Observation 2.4 can be restated as follows: a unit square s belongs to \(O^*\) if and only if s is not completely contained in the union of the envelope-set of \(({\mathcal {O}}{\setminus } O^*)_g\), where g is the unique gird point contained in s.

This remark seems to be stronger than Observation 2.4, because one may ask: is it possible that s is not completely contained in the union of the envelope-set of \(({\mathcal {O}}{\setminus } O^*)_g\) (which is only one envelope-set) but it is completely contained in the union of the envelope-sets of \({\mathcal {O}}{\setminus } {\mathcal {O}}^*\) (with respect to all grid points)? The answer is no.
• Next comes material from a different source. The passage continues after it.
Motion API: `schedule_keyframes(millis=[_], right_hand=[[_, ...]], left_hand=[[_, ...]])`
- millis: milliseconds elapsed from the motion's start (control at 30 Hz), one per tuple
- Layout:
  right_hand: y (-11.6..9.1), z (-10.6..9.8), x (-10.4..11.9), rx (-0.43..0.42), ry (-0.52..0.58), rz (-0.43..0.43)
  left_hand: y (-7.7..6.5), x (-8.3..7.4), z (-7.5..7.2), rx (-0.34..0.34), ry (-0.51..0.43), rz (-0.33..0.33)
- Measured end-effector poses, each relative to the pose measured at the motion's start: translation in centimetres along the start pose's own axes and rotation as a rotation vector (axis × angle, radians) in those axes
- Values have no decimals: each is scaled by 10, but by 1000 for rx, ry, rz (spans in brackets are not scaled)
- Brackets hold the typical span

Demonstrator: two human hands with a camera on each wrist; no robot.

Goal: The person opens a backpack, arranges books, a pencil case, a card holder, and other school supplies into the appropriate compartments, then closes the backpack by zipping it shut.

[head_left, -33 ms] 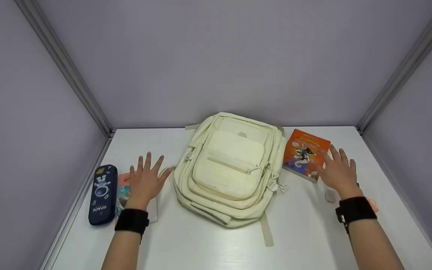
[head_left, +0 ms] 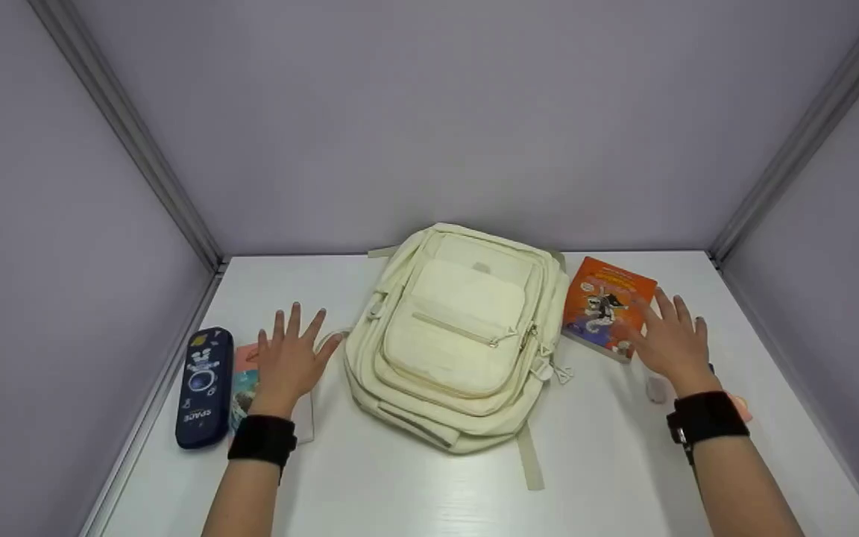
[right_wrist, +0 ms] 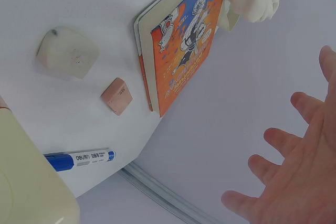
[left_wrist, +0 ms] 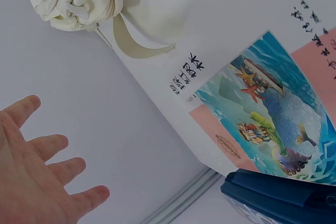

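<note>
My left hand point(head_left: 289, 368) hovers with spread fingers over a white and pink picture book point(left_wrist: 210, 93) with a sea scene on its cover. A navy pencil case point(head_left: 204, 388) with a space print lies to the left of that book. The cream backpack point(head_left: 467, 328) lies front up between the hands, its front pocket zipper closed. On the other side, my right hand point(head_left: 674, 343) is held above the table with fingers apart, holding nothing. Its fingertips overlap the lower right corner of an orange book point(head_left: 608, 302) in the head view.
In the right wrist view lie a pink eraser point(right_wrist: 117, 96), a translucent whitish block point(right_wrist: 68, 52), a blue-capped marker point(right_wrist: 84, 158) and a pale yellow rounded object point(right_wrist: 31, 177). Walls point(head_left: 474, 112) enclose the white table point(head_left: 586, 462) at the back and sides. A backpack strap point(head_left: 529, 459) trails toward the front.
</note>
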State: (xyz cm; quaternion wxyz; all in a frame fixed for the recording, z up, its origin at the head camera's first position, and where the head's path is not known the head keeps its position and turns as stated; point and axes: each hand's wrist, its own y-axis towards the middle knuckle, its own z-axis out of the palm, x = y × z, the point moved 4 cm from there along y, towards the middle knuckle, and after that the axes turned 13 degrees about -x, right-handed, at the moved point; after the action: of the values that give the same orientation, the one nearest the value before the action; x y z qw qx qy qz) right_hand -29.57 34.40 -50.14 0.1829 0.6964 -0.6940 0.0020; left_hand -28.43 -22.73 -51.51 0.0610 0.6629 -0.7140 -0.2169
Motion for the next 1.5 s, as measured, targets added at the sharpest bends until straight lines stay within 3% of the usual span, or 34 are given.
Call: schedule_keyframes(millis=[600, 900, 1133, 1500], right_hand=[[1, 3, 11, 5, 18, 21], [5, 8, 32, -23, 20, -52], [2, 19, 54, -24, 54, -100], [-11, 55, 93, 20, 65, -163]], left_hand=[[3, -3, 0, 39, -8, 2], [2, -16, 5, 20, -52, 9], [-3, -38, 19, 62, -123, -3], [-26, -84, 63, 173, -215, 47]])
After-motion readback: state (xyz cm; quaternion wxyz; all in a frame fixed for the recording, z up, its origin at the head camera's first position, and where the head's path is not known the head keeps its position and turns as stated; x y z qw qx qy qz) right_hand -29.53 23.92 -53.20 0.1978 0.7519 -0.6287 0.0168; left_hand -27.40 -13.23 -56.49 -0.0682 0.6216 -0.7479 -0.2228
In fact, if s is completely contained in the union of the envelope-sets of \({\mathcal {O}}{\setminus } O^*\), then s is useless for coverage and thus belongs to \({\mathcal {O}}{\setminus } {\mathcal {O}}^*\), which implies that s is completely contained in the union of the envelope-set of \(({\mathcal {O}}{\setminus } O^*)_g\) where g is the unique grid point contained in s.
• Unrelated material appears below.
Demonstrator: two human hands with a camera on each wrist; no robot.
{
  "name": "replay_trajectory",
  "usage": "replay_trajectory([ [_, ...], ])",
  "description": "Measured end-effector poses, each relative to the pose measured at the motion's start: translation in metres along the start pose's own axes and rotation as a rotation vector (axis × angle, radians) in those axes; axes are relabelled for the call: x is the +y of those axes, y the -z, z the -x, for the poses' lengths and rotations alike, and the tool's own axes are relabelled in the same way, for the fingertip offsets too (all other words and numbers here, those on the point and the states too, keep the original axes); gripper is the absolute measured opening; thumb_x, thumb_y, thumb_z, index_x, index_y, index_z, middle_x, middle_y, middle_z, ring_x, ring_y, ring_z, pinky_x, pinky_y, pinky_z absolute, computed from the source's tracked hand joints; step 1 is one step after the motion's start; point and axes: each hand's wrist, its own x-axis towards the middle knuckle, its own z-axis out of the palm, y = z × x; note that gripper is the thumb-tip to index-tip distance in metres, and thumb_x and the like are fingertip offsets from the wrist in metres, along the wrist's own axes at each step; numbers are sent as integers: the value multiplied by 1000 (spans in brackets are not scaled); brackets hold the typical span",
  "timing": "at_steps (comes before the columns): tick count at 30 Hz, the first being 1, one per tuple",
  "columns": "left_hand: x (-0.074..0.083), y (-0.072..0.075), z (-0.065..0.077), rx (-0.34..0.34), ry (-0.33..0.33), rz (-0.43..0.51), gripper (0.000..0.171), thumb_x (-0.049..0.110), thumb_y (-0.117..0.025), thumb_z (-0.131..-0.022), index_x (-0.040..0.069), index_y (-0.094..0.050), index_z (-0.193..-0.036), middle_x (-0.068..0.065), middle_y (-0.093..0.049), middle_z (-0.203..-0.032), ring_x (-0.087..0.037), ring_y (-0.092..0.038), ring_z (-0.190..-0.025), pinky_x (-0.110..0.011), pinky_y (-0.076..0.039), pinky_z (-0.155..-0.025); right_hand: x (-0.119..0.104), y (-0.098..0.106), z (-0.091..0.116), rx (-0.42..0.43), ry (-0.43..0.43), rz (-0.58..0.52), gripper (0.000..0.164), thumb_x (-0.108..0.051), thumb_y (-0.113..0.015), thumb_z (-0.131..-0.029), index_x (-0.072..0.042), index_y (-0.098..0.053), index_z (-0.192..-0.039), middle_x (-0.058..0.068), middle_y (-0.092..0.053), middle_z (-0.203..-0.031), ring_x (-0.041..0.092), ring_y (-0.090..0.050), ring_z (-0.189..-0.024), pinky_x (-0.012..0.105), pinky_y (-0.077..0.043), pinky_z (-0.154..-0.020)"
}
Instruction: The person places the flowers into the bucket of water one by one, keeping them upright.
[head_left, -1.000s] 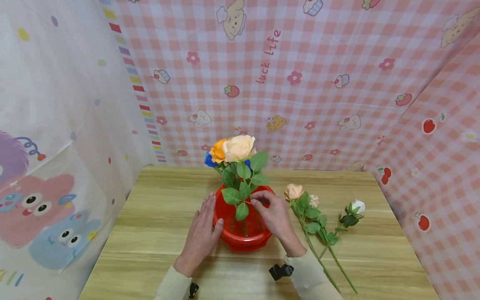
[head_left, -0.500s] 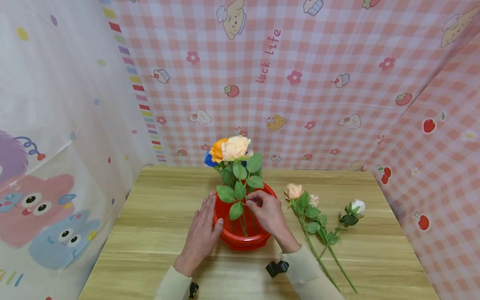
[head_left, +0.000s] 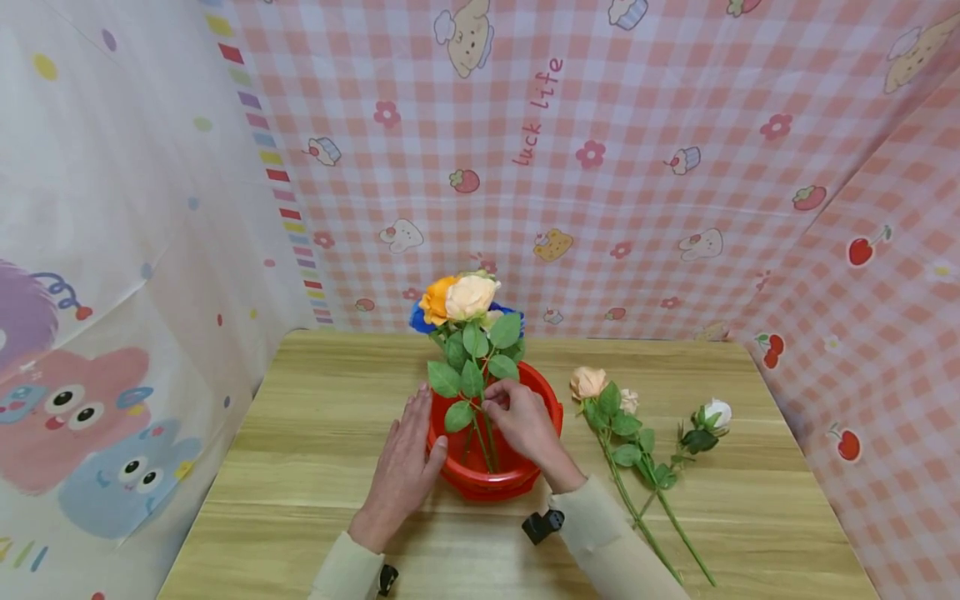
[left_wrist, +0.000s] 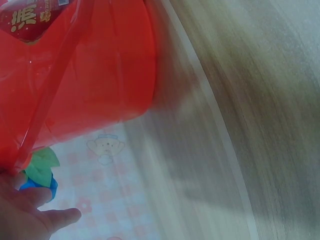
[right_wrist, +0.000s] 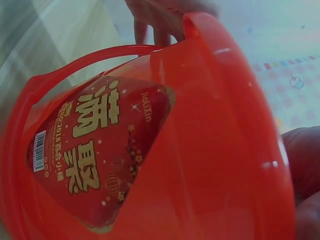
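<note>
A red plastic bucket (head_left: 491, 480) stands mid-table with artificial roses in it. My right hand (head_left: 523, 421) is over its right side, thumb and fingertips pinching the leafy stem of a cream rose (head_left: 471, 297); the stem's lower end is inside the bucket. Behind that bloom are an orange rose (head_left: 437, 302) and blue flowers (head_left: 422, 319), partly hidden. Fingers straight, my left hand (head_left: 405, 454) lies against the bucket's left rim. In the right wrist view, the bucket wall hides most of the right hand (right_wrist: 307, 172) and shows a dark red label (right_wrist: 95, 145).
To the right of the bucket lie two peach roses, a larger one (head_left: 588, 384) and a smaller one (head_left: 628, 402), with long crossing stems. A white rose (head_left: 716, 414) lies farther right. A checked cloth (head_left: 645, 217) hangs behind the wooden table (head_left: 300, 467).
My right hand has moved left with the cream rose's stem, and its leaves have shifted left and slightly down. The left hand has stayed at the bucket's rim.
</note>
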Motion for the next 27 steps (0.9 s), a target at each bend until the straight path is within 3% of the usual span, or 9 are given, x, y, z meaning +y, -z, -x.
replay_trajectory([
  [8, 0, 0, 0, -11, 14, 8, 69, 30, -49, -106, 4, -24, -164, -12, -27, -170, -38, -30, -153, -67, -31, -116, 1, -4, -6, -5, -40, 58, 6, -9, -71, -96, -5, -72, -101, 2, -68, -84, 14, -64, -65, 27, -51, -56],
  [16, -1, -2, 0, 4, 1, 8, 69, 27, -51, -105, 4, -24, -164, -12, -27, -169, -39, -31, -152, -67, -31, -116, 1, -3, -5, -32, -59, 93, 12, -13, -71, -95, -7, -76, -104, 1, -72, -88, 14, -63, -75, 29, -53, -65],
  [23, -3, -5, 0, 48, -30, -3, 69, 25, -52, -103, 2, -26, -163, -15, -31, -167, -41, -35, -150, -67, -33, -114, -4, 5, 8, -8, 7, 98, 23, -21, -70, -96, -7, -76, -113, 2, -76, -98, 20, -72, -92, 39, -58, -80],
  [27, -2, -3, 0, 31, -13, 9, 72, 27, -52, -104, 2, -22, -164, -15, -29, -168, -39, -32, -152, -66, -31, -116, -5, 10, 18, 30, 34, 56, 28, -22, -68, -98, -5, -74, -119, 4, -77, -104, 23, -73, -98, 44, -59, -86],
])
By Remark 2.5, to find out \({\mathcal {O}}^*\), it suffices to guess for every grid point g the envelope-set of \((\mathcal O{\setminus } O^*)_g\) and find out all those unit squares of \(\mathcal O_g\) which are not completely contained in the union of this envelope-set.

Notice that the number of guesses for the envelope-set at a grid point g is exponential in the number of unit squares containing g. In order that the algorithm can be executed in polynomial time, they should not be guessed once for all. Instead, we track the guesses by a path in an auxiliary acyclic digraph (DAG). The idea is that each vertex of the DAG corresponds to a configuration in which only a constant number of guesses is stored at each grid point, and walking along a path in the DAG can recover all these unit squares. Each configuration will consist of at most four guessed monotone sets at each grid point. Because there are \((q+1)^2\) grid points, the number of guessed unit squares for each configuration is \(O(q^2)\), which is a constant since q is a constant.
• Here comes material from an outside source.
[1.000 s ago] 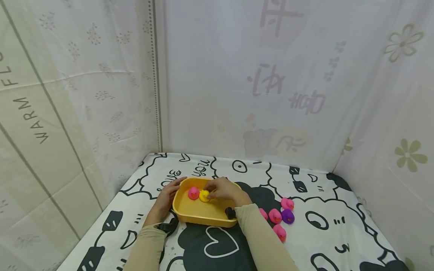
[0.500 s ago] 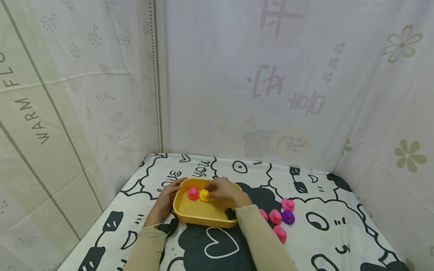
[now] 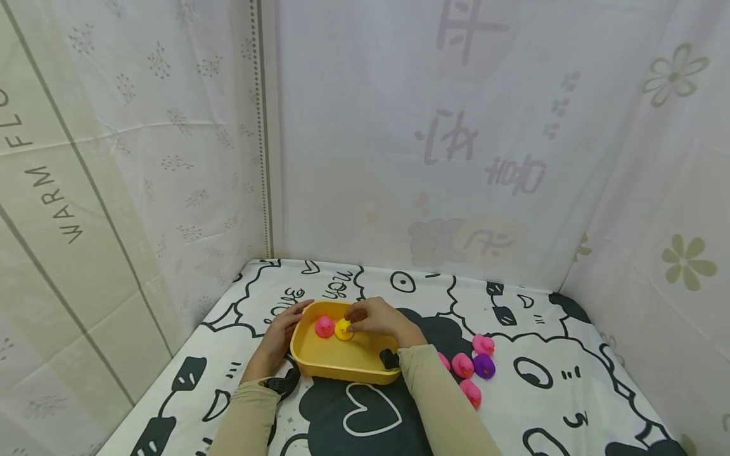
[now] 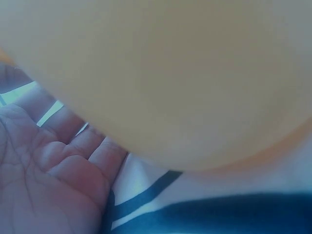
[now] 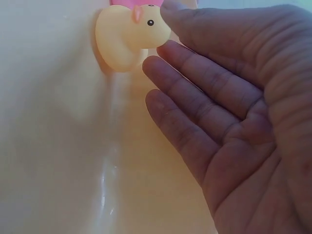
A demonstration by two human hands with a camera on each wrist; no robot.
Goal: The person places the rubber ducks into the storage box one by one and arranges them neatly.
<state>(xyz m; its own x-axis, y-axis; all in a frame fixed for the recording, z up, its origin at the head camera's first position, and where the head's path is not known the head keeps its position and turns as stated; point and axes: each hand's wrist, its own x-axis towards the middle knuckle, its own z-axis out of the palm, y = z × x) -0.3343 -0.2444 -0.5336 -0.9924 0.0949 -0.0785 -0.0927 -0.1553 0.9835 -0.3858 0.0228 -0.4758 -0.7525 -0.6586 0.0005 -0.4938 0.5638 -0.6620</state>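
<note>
A yellow tray (image 3: 342, 370) stands on the cloth in front of me. Inside it, toward the back left, a pink rubber duck (image 3: 324, 327) sits next to a yellow rubber duck (image 3: 343, 330). My right hand (image 3: 379, 320) reaches over the tray and pinches the yellow duck by its head; in the right wrist view the thumb touches the head, and the index finger is mostly hidden. My left hand (image 3: 281, 329) rests against the tray's left outer side with loosely extended fingers. The tray wall fills most of the left wrist view and covers those fingertips.
Right of the tray lie several pink rubber ducks (image 3: 462, 365) and a purple rubber duck (image 3: 484, 366). One pink duck is partly hidden by the right sleeve (image 3: 441, 399). Patterned cloth (image 3: 547, 405) covers the table, and curtains (image 3: 353, 158) hang around it.
</note>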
Assume that there are m unit squares having non-empty intersection with the block under consideration. Let \(s_0\) and \(s_{m+1}\) be two virtual unit squares whose positions can be regarded at any of the four corners of the mod-one unit square, and can be placed suitably to form monotone-sets of the four quadrants. See Fig. 3 for an example, the four blackened unit squares \(s_1,s_2,s_4,s_6\) in (a) are folded into the mod-one unit square in (b), and the four monotone-sets are depicted in (c), with the real unit squares indicated by blackened lines and the two virtual unit squares indicated by blackened dashed lines.

Fig. 3
figure 3

An illustration for the monotone-sets with virtual unit squares. Also an illustration for the transition of configurations. In (b), the left-bottom shaded area indicates the monotone-set in the 1st quadrant, the right-upper shaded area indicates the monotone-set in the 3rd quadrant. In (b, c), the denser dotted lines indicate \(s_5\) and the sparser dotted lines indicate \(s_7\)

For a unit square s, denote by x(s) and y(s) the x-coordinate and the y-coordinate of the mod-one position of s.

Definition 2.6

(Configuration) A configuration consists of a 3-tuple \((S,\tilde{k},\ell )\), where \(S=\bigcup _{g}S(g)\) with g running over all grid points, \(S(g)=\bigcup _{i=1}^4S^i(g)\) with \(S^i(g)=(s^i_{prev}(g),s^i_{curr}(g))\) being a 2-tuple of unit squares in \({\mathcal {O}}_g\cup \{s_0,s_{m+1}\}\) which form a sub-monotone-set in the i-th quadrant at grid point g; \(\ell \) is a vertical line whose mod-one x-coordinate satisfies \(x(s_{prev}^i(g))\le x(\ell )<x(s_{curr}^i(g))\) for every g and every i, and \(x(\ell )=x(s_{prev}^i(g))\) for some g and some i; and \(\tilde{k}\) is an integer no larger than the number of points whose mod-one x-coordinates are smaller than \(x(\ell )\).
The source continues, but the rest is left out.